Task statement
Copy out every line of the data exactly.

BEGIN

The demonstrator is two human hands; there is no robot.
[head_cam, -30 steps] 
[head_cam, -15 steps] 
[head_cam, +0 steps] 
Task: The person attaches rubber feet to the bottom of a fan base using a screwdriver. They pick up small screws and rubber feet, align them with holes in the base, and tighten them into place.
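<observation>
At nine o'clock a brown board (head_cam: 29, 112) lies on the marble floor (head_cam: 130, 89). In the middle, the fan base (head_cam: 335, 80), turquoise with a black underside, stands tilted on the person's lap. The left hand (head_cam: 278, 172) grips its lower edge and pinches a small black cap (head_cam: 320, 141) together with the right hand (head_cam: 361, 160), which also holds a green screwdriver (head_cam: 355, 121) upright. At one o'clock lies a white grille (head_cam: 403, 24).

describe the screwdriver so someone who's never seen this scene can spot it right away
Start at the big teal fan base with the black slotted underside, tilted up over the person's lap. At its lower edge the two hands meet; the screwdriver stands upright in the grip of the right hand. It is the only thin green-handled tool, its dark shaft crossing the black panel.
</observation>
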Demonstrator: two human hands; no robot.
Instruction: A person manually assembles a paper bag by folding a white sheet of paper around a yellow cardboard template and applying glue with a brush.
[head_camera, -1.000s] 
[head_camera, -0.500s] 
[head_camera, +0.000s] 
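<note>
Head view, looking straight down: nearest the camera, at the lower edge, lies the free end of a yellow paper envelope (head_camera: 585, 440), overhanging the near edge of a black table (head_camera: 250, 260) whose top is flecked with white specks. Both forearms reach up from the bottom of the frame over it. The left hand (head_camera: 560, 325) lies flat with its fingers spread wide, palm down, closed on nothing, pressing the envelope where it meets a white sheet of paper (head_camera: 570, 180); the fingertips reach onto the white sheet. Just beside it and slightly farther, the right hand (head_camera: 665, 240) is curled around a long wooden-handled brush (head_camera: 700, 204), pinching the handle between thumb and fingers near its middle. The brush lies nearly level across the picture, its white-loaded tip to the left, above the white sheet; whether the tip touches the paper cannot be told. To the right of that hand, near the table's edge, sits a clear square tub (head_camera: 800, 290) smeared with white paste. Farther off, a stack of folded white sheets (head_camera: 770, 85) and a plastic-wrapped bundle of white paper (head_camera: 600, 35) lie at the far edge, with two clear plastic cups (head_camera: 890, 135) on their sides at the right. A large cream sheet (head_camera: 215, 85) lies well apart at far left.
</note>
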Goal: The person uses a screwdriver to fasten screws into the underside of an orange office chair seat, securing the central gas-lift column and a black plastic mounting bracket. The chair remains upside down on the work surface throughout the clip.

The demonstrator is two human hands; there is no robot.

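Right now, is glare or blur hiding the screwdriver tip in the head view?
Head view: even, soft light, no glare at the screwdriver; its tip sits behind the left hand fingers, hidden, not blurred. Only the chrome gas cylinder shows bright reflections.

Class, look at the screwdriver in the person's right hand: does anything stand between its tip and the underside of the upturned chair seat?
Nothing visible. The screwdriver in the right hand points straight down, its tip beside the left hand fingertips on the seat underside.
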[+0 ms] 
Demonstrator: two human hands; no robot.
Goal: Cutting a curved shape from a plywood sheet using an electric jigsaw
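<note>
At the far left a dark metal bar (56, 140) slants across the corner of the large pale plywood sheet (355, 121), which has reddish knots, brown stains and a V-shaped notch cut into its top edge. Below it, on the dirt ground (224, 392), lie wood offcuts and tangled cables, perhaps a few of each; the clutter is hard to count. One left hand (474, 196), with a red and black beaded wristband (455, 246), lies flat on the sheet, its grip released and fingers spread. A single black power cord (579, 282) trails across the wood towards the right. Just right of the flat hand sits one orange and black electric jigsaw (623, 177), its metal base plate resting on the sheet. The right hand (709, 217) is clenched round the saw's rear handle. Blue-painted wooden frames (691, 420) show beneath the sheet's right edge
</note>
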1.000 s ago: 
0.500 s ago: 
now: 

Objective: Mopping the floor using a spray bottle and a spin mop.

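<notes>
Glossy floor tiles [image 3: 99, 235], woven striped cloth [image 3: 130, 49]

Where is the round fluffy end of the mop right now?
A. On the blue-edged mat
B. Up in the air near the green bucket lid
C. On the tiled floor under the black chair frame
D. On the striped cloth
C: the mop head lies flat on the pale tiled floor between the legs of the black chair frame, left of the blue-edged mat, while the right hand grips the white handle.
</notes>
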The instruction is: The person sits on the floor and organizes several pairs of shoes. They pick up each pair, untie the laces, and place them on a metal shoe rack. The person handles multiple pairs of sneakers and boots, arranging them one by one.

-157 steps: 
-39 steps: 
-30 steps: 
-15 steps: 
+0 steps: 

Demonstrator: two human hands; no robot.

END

Answer to this task
The demonstrator is two human hands; there is no robot.
[head_cam, -30 steps] 
[head_cam, -15 steps] 
[head_cam, +0 steps] 
Task: The person attaches rubber feet to the bottom of a fan base using a screwdriver. They pick up small screws and rubber feet, align them with holes in the base, and tighten them into place.
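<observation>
At nine o'clock a brown board (head_cam: 29, 112) lies on the marble floor (head_cam: 130, 89). In the middle, the fan base (head_cam: 335, 80), turquoise with a black underside, stands tilted on the person's lap. The left hand (head_cam: 278, 172) grips its lower edge and pinches a small black cap (head_cam: 320, 141) together with the right hand (head_cam: 361, 160), which also holds a green screwdriver (head_cam: 355, 121) upright. At one o'clock lies a white grille (head_cam: 403, 24).

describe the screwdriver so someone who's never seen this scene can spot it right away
Start at the big teal fan base with the black slotted underside, tilted up over the person's lap. At its lower edge the two hands meet; the screwdriver stands upright in the grip of the right hand. It is the only thin green-handled tool, its dark shaft crossing the black panel.
</observation>
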Demonstrator: two human hands; no robot.
Instruction: A person manually assembles a paper bag by folding a white sheet of paper around a yellow cardboard template and applying glue with a brush.
[head_camera, -1.000s] 
[head_camera, -0.500s] 
[head_camera, +0.000s] 
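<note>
Head view, looking straight down: nearest the camera, at the lower edge, lies the free end of a yellow paper envelope (head_camera: 585, 440), overhanging the near edge of a black table (head_camera: 250, 260) whose top is flecked with white specks. Both forearms reach up from the bottom of the frame over it. The left hand (head_camera: 560, 325) lies flat with its fingers spread wide, palm down, closed on nothing, pressing the envelope where it meets a white sheet of paper (head_camera: 570, 180); the fingertips reach onto the white sheet. Just beside it and slightly farther, the right hand (head_camera: 665, 240) is curled around a long wooden-handled brush (head_camera: 700, 204), pinching the handle between thumb and fingers near its middle. The brush lies nearly level across the picture, its white-loaded tip to the left, above the white sheet; whether the tip touches the paper cannot be told. To the right of that hand, near the table's edge, sits a clear square tub (head_camera: 800, 290) smeared with white paste. Farther off, a stack of folded white sheets (head_camera: 770, 85) and a plastic-wrapped bundle of white paper (head_camera: 600, 35) lie at the far edge, with two clear plastic cups (head_camera: 890, 135) on their sides at the right. A large cream sheet (head_camera: 215, 85) lies well apart at far left.
</note>
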Goal: The person uses a screwdriver to fasten screws into the underside of an orange office chair seat, securing the central gas-lift column and a black plastic mounting bracket. The chair remains upside down on the work surface throughout the clip.

The demonstrator is two human hands; there is no robot.

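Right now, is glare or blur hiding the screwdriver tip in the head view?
Head view: even, soft light, no glare at the screwdriver; its tip sits behind the left hand fingers, hidden, not blurred. Only the chrome gas cylinder shows bright reflections.

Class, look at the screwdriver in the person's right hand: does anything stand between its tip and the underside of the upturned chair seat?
Nothing visible. The screwdriver in the right hand points straight down, its tip beside the left hand fingertips on the seat underside.
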[+0 ms] 
Demonstrator: two human hands; no robot.
Goal: Cutting a curved shape from a plywood sheet using an electric jigsaw
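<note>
At the far left a dark metal bar (56, 140) slants across the corner of the large pale plywood sheet (355, 121), which has reddish knots, brown stains and a V-shaped notch cut into its top edge. Below it, on the dirt ground (224, 392), lie wood offcuts and tangled cables, perhaps a few of each; the clutter is hard to count. One left hand (474, 196), with a red and black beaded wristband (455, 246), lies flat on the sheet, its grip released and fingers spread. A single black power cord (579, 282) trails across the wood towards the right. Just right of the flat hand sits one orange and black electric jigsaw (623, 177), its metal base plate resting on the sheet. The right hand (709, 217) is clenched round the saw's rear handle. Blue-painted wooden frames (691, 420) show beneath the sheet's right edge
</note>
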1.000 s ago: 
0.500 s ago: 
now: 

Objective: Mopping the floor using a spray bottle and a spin mop.

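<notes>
Glossy floor tiles [image 3: 99, 235], woven striped cloth [image 3: 130, 49]

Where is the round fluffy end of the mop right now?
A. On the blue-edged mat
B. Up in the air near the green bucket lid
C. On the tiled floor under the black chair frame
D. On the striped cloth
C: the mop head lies flat on the pale tiled floor between the legs of the black chair frame, left of the blue-edged mat, while the right hand grips the white handle.
</notes>
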The instruction is: The person sits on the floor and organizes several pairs of shoes. They pick up each pair, untie the laces, and place them on a metal shoe rack. The person handles multiple pairs of sneakers and boots, arranging them one by one.

-157 steps: 
-39 steps: 
-30 steps: 
-15 steps: 
+0 steps: 

Demonstrator: two human hands; no robot.

The exercise calls for nothing more than this answer.